= Ranch rodeo =

Traditional type of rodeo

A ranch rodeo is a traditional type of rodeo in which teams of cowboys or cowgirls from different ranches compete against each other in events based on the type of work they do every day.

Ranch rodeos differ from the more common PRCA-style rodeos in several ways. For starters, the contestants are not professional rodeo cowboys; instead, they are usually full-time ranch hands who compete in annual ranch rodeos for fun and for bragging rights. The events in ranch rodeos are more similar to the tasks commonly performed on a ranch, and the equipment and tack used are the same as those used during everyday ranch work. Instead of competing as individuals, the contestants in ranch rodeos compete as a team representing the ranch they work for. Though there are often individual awards such as "Top Hand" and "Top Horse," the main prize is for the top overall ranch team.
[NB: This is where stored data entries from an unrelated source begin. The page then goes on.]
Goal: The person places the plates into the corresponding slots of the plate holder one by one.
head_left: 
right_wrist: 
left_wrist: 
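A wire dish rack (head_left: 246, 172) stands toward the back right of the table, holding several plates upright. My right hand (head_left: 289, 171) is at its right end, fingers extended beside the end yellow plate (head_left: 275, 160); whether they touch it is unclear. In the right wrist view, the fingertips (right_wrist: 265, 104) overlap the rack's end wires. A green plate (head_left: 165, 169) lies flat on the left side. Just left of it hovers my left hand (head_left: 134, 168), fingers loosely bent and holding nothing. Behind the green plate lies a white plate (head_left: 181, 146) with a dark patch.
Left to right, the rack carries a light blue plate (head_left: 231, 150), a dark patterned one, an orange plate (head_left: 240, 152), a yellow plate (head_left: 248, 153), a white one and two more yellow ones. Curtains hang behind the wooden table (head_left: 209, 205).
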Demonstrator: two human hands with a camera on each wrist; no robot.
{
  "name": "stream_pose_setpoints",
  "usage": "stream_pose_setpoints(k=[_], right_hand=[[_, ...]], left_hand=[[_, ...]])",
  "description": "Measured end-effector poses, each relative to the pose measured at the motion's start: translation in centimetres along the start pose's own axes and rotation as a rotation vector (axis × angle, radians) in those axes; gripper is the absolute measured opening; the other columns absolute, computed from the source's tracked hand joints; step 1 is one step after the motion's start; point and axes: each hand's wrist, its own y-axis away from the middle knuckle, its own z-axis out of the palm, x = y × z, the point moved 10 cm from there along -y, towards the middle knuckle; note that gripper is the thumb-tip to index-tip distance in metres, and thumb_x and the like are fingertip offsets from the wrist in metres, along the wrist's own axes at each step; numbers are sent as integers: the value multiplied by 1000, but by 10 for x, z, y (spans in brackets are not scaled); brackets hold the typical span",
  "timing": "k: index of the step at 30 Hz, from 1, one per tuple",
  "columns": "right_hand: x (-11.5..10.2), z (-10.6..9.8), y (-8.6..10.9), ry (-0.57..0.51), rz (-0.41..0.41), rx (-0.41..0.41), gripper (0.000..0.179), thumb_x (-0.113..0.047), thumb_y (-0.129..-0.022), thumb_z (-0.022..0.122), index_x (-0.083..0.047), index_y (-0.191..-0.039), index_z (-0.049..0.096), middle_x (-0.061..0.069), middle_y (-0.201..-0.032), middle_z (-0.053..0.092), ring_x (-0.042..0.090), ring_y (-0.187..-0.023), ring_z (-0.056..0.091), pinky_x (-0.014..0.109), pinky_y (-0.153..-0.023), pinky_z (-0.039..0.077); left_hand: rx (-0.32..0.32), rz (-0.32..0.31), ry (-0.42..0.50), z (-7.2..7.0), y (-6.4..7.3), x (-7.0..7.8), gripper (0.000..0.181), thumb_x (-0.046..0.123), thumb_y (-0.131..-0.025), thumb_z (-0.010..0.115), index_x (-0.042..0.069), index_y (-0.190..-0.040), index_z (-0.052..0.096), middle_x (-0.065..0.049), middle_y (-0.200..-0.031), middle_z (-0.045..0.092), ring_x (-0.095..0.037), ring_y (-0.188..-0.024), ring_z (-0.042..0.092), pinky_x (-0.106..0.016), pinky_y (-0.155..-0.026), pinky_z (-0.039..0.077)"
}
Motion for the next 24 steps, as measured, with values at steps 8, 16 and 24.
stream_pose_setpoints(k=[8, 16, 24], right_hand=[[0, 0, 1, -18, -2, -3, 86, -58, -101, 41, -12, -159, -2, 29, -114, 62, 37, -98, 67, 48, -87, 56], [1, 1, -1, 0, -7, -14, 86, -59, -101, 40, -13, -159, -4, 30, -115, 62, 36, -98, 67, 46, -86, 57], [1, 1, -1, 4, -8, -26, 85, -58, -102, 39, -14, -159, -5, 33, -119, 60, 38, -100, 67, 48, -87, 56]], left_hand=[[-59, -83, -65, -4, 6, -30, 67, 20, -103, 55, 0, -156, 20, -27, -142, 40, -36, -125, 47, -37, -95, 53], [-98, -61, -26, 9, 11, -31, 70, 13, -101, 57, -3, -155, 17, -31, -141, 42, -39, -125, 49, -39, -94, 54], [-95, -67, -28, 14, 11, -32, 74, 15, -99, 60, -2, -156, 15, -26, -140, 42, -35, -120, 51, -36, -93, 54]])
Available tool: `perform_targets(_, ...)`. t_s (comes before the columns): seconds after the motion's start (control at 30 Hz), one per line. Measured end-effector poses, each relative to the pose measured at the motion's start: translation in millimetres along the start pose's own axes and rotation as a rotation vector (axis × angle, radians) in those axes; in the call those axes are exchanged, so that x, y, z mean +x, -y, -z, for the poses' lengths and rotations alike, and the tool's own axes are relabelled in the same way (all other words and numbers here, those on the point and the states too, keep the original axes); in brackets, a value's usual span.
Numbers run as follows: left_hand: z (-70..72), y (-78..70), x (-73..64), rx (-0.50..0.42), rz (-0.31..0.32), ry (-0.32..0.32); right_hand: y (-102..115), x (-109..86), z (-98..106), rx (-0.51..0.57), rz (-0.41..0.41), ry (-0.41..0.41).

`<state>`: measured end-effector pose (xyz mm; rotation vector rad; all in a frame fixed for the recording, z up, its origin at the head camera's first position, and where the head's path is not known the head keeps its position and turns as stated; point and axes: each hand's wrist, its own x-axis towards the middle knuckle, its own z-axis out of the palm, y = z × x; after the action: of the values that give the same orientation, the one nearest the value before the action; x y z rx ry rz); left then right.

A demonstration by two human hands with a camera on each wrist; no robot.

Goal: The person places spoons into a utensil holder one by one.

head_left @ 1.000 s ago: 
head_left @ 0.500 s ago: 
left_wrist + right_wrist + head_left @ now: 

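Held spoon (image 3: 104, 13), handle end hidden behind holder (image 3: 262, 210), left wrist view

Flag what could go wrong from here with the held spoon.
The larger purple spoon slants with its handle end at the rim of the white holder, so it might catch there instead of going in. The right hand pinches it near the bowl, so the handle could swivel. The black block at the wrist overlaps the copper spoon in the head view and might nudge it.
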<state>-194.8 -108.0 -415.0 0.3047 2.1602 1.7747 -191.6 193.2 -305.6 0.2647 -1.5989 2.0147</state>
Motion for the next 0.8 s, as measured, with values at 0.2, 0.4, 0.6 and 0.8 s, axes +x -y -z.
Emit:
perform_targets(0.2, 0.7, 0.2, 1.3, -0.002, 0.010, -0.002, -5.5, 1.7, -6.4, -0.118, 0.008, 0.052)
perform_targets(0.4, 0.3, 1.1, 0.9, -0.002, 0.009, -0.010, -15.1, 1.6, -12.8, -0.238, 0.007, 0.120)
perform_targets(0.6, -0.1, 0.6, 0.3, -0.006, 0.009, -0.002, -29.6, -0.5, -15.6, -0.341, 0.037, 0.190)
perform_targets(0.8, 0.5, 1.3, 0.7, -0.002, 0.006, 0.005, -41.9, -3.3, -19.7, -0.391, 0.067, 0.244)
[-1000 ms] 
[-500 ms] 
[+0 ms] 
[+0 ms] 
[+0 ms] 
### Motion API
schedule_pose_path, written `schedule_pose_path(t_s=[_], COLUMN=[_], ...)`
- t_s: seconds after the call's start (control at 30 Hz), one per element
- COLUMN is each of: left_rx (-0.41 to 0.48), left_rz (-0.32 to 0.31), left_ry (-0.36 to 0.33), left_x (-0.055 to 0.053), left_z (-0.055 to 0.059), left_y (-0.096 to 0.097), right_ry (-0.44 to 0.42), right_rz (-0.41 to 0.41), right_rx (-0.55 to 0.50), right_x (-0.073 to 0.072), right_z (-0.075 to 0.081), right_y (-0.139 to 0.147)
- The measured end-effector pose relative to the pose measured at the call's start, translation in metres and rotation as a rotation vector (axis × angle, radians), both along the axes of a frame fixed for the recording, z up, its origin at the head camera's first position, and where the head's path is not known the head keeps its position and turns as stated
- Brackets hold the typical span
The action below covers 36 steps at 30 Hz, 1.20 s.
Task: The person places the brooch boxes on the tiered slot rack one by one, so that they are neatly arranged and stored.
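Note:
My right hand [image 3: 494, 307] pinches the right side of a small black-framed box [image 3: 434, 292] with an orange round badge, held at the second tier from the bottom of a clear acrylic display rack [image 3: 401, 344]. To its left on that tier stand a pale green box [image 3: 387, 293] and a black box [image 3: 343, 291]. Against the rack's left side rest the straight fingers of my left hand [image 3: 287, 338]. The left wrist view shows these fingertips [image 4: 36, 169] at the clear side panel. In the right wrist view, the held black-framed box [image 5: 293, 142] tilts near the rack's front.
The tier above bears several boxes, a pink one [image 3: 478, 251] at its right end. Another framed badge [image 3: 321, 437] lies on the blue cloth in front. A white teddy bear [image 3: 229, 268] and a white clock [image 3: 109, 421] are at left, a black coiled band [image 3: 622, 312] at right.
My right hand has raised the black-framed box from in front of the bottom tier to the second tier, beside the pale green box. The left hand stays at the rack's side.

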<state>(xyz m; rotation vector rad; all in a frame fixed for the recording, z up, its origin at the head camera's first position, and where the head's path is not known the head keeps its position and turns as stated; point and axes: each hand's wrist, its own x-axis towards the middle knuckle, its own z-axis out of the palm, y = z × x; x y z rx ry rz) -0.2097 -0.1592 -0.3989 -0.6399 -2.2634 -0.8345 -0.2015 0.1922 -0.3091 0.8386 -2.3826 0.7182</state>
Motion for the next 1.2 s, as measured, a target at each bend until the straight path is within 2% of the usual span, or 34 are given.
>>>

Sanctioning bodies include the Working Ranch Cowboys Association, which sponsors the World Championship Ranch Rodeo in Amarillo, Texas; and the Western States Ranch Rodeo Association, which sponsors the WSRRA National Finals in Winnemucca, Nevada.

==Competitive events==
Most ranch rodeos consist entirely of timed events, with the goal being to complete the assigned task in the shortest possible time. Common ranch rodeo events include:
- Calf branding - Teams have to find and rope specific calves (identified by a number they are randomly assigned) out of a larger herd of cattle, bring the calves to the branding area, and "brand" them by marking the calves with chalk.
- Steer doctoring (or ranch vet) - Similar to calf branding, except the cattle are older and larger, and the event simulates bringing a sick animal in from the herd for veterinary care.
- Team penning - Teams of three riders must sort out a few specific cattle (each identified by a specific number marking) from a larger herd, and move those cattle into a small pen at the other end of the arena.
- Wild horse race - Teams must saddle a wild horse and ride it across the finish line at the far end of the arena.
- Wild cow milking - Teams rope a wild cow and hand-milk it into an empty soda bottle. One team member then runs the bottle across the finish line on foot, and pours out a small amount of milk for the judges to prove they accomplished the task.